One particularly noteworthy ass-wiping came after Levin referred Goldman Sachs CEO Lloyd Blankfein to DOJ for lying to his customers and, more importantly, to Congress. To him.
The chairman of the U.S. Senate’s investigative subcommittee said he believes Goldman Sachs officials made misleading statements about their trading during the financial crisis and should be investigated criminally.
Sen. Carl Levin (D-Mich.) said on Wednesday that he plans to refer Goldman officials, and potentially officials from other organizations, to the Justice Department for possible prosecution and to the Securities and Exchange Commission for possible civil proceedings.
“In my judgment, Goldman clearly misled their clients and they misled the Congress,” said Levin, the chairman of the Senate Permanent Subcommittee on Investigations.
“We will be referring this matter to the Justice Department and the SEC,” Levin said.
DOJ did what it does — which apparently includes chatting up CEOs — while it is pretending to investigate when it is actually wiping its ass. Then after a year it decided it wasn’t going to prosecute Blankfein.
Still. Just over 2 years ago, Carl Levin believed that when people, even very powerful people, lie to Congress, DOJ should at least consider prosecuting them.
Levin also said he was still “troubled” by Director of National Intelligence James Clapper’s testimony to the Senate Intelligence Committee that the NSA did not collect data on millions of Americans.
“I’m troubled by that testimony, obviously. I don’t know how he’s tried to wiggle out from it, but I’m troubled by it,” Levin said. “How you hold him accountable, I guess the only way to do that would be for the president to somehow or other fire him.”
But, Levin added, “I think he’s made it clear that he regrets saying what he said, and I don’t want to call on the president to fire him although I am troubled by it.”

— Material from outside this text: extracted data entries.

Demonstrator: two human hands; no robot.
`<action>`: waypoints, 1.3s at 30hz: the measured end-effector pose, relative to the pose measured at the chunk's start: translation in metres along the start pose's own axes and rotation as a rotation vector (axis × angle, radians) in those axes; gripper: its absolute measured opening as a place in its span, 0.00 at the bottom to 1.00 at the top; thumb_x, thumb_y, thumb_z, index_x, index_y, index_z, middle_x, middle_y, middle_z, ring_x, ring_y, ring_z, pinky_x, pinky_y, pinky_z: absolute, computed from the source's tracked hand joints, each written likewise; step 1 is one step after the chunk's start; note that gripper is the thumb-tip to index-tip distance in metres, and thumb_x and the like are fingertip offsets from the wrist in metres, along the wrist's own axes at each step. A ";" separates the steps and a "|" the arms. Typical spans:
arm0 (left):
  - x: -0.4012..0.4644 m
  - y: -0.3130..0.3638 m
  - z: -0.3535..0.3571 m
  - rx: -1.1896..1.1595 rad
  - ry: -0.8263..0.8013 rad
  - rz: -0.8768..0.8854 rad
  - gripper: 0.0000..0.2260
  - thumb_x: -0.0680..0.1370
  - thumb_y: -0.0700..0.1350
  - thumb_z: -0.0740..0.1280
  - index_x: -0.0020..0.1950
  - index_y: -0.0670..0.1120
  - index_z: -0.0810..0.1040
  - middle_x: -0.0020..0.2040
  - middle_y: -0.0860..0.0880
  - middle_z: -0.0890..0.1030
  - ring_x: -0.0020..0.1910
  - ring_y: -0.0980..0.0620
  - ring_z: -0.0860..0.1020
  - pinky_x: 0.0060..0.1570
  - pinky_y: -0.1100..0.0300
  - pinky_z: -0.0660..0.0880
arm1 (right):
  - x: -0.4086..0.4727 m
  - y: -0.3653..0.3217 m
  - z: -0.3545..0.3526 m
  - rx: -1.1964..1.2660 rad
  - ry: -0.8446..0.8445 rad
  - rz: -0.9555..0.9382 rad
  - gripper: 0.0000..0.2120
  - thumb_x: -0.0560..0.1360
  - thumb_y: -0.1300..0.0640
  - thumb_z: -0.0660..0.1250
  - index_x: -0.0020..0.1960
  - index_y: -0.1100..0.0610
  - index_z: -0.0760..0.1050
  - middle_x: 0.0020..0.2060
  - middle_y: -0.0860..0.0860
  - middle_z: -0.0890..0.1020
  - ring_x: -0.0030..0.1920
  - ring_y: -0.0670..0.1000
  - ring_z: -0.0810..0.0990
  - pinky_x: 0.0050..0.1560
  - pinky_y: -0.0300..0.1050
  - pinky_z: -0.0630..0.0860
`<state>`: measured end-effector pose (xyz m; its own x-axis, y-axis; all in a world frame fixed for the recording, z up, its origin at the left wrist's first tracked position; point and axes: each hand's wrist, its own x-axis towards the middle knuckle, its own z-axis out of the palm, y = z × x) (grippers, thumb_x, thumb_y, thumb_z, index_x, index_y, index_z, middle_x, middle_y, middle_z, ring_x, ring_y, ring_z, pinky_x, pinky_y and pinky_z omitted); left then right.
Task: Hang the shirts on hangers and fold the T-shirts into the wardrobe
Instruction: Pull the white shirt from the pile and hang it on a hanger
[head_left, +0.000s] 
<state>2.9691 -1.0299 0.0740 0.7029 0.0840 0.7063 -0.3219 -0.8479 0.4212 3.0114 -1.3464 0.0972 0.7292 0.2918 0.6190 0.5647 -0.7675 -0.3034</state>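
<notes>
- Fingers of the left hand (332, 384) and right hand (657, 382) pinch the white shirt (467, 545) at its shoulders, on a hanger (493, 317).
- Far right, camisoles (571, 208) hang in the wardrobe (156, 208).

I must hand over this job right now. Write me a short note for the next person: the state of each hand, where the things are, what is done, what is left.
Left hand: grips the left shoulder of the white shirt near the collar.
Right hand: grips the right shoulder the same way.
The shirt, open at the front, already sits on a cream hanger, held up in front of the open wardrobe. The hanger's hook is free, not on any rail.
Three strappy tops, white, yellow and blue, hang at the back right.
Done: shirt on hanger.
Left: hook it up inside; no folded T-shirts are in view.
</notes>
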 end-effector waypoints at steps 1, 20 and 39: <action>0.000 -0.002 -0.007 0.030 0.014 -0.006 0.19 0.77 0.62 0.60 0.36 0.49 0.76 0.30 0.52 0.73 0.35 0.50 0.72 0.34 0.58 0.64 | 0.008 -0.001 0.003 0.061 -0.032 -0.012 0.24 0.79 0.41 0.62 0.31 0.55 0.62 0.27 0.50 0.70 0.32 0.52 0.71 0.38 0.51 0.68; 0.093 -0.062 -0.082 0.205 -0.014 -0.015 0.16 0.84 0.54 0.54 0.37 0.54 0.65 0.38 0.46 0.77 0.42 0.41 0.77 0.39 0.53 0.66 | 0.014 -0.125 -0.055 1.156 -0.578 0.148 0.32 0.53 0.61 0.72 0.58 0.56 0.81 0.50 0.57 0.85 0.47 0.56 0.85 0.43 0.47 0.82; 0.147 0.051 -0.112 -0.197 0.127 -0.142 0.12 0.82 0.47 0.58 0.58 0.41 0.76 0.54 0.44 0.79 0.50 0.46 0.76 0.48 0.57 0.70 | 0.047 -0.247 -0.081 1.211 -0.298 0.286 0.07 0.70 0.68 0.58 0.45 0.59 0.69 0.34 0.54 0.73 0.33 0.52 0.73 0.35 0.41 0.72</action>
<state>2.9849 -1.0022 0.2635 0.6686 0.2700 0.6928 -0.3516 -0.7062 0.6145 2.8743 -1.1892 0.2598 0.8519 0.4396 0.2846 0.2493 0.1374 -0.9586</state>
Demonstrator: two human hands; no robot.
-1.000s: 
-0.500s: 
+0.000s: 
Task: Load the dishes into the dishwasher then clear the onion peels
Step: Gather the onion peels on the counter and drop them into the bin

Golly! Clapper regrets what he said (or rather, that he got caught saying it?). So rather than suggesting we hold Clapper accountable the way Levin tried to do with Blankfein, he instead thinks maybe if the President feels like it on his own because Levin himself isn’t going to call on him to do this, Obama should “somehow or other fire” Clapper.
DOJ has been doing a lot of immunizing of late. There’s Lloyd Blankfein, who not only ripped off his clients with “one shitty deal,” he then lied to Congress about it. There’s Matt Zirbel,* the CIA officer who had Gul Rahman doused with water and left to freeze to death in the Salt Pit. And there’s Joe Arpaio, who used the Maricopa County Sherriff’s office to investigate his political enemies.
DOJ immunized all these men in the last month, in spite of a vast amount of publicly available evidence clearly showing their crimes. And while DOJ had the courage to announce their decision about Blankfein and Goldman Sachs on a typical news day, not so their announcements about Zirbel and Arpaio–DOJ slipped those announcements into the journalistic distraction of Paul Ryan’s dishonest speech and Clint Eastwood’s empty chair, and the more generalized distraction of an imminent holiday weekend.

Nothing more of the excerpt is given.